▶ _Task item_
What this exercise calls for is an exact copy of the data.

= = = =

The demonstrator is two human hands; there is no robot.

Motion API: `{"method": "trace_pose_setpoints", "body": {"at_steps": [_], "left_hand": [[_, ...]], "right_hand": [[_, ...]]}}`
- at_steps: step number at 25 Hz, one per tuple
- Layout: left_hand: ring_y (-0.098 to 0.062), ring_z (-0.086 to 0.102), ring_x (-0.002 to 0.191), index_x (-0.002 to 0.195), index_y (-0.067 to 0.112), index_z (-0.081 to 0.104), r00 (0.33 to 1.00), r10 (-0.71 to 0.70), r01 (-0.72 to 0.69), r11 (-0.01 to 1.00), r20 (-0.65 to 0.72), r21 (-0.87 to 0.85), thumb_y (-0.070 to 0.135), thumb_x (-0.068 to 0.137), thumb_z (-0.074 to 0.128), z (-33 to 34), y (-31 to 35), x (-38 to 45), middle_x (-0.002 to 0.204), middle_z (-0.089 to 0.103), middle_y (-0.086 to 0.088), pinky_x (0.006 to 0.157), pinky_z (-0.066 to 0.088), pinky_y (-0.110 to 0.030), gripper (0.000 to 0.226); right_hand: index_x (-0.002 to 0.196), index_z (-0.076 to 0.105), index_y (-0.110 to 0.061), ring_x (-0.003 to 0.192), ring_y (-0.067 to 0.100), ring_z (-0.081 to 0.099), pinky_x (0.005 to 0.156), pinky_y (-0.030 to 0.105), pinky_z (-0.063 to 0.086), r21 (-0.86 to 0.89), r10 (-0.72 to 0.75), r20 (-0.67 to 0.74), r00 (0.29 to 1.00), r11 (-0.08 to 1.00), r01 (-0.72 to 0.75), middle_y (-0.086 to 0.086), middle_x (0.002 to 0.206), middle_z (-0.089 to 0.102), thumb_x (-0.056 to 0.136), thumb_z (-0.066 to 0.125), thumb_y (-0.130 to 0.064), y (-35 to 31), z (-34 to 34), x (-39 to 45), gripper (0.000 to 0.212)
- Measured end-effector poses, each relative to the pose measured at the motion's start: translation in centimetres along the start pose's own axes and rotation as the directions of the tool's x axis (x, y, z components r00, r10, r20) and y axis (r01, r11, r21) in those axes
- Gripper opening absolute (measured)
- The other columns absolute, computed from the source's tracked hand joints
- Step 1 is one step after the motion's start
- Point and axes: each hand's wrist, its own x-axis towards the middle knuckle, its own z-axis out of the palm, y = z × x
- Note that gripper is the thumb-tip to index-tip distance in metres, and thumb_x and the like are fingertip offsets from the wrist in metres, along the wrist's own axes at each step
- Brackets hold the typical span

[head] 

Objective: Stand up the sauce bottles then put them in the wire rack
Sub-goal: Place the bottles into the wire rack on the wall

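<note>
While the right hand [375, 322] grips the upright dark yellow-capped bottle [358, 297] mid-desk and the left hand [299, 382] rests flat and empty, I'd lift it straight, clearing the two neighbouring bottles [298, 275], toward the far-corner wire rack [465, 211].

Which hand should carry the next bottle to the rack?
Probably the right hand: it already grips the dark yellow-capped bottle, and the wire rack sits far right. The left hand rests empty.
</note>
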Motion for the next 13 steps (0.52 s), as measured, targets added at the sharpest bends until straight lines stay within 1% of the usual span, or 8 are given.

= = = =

▶ _Answer box_
The demonstrator is two human hands; there is no robot.

Motion API: `{"method": "trace_pose_setpoints", "body": {"at_steps": [_], "left_hand": [[_, ...]], "right_hand": [[_, ...]]}}`
- at_steps: step number at 25 Hz, one per tuple
- Layout: left_hand: ring_y (-0.098 to 0.062), ring_z (-0.086 to 0.102), ring_x (-0.002 to 0.191), index_x (-0.002 to 0.195), index_y (-0.067 to 0.112), index_z (-0.081 to 0.104), r00 (0.33 to 1.00), r10 (-0.71 to 0.70), r01 (-0.72 to 0.69), r11 (-0.01 to 1.00), r20 (-0.65 to 0.72), r21 (-0.87 to 0.85), thumb_y (-0.070 to 0.135), thumb_x (-0.068 to 0.137), thumb_z (-0.074 to 0.128), z (-33 to 34), y (-31 to 35), x (-38 to 45), middle_x (-0.002 to 0.204), middle_z (-0.089 to 0.103), middle_y (-0.086 to 0.088), pinky_x (0.006 to 0.157), pinky_z (-0.066 to 0.088), pinky_y (-0.110 to 0.030), gripper (0.000 to 0.226); right_hand: index_x (-0.002 to 0.196), index_z (-0.076 to 0.105), index_y (-0.110 to 0.061), ring_x (-0.003 to 0.192), ring_y (-0.067 to 0.100), ring_z (-0.081 to 0.099), pinky_x (0.005 to 0.156), pinky_y (-0.030 to 0.105), pinky_z (-0.063 to 0.086), r21 (-0.86 to 0.89), r10 (-0.72 to 0.75), r20 (-0.67 to 0.74), r00 (0.29 to 1.00), r11 (-0.08 to 1.00), r01 (-0.72 to 0.75), middle_y (-0.086 to 0.086), middle_x (0.002 to 0.206), middle_z (-0.089 to 0.102), thumb_x (-0.056 to 0.136), thumb_z (-0.066 to 0.125), thumb_y (-0.130 to 0.064), y (-35 to 31), z (-34 to 34), x (-39 to 45), gripper (0.000 to 0.212)
- Measured end-effector poses, each relative to the pose measured at the motion's start: translation in centimetres along the start pose's own axes and rotation as the directions of the tool's x axis (x, y, z components r00, r10, r20) and y axis (r01, r11, r21) in those axes
- Gripper opening absolute (measured)
- The other columns absolute, computed from the source's tracked hand joints
- Step 1 is one step after the motion's start
- Point and axes: each hand's wrist, its own x-axis towards the middle knuckle, its own z-axis out of the palm, y = z × x
- Note that gripper is the thumb-tip to index-tip distance in metres, and thumb_x and the like are fingertip offsets from the wrist in metres, along the wrist's own axes at each step
- Brackets hold the typical span

[head] 

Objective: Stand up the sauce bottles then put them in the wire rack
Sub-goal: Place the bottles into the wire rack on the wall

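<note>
While the right hand [375, 322] grips the upright dark yellow-capped bottle [358, 297] mid-desk and the left hand [299, 382] rests flat and empty, I'd lift it straight, clearing the two neighbouring bottles [298, 275], toward the far-corner wire rack [465, 211].

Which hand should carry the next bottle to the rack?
Probably the right hand: it already grips the dark yellow-capped bottle, and the wire rack sits far right. The left hand rests empty.
</note>
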Motion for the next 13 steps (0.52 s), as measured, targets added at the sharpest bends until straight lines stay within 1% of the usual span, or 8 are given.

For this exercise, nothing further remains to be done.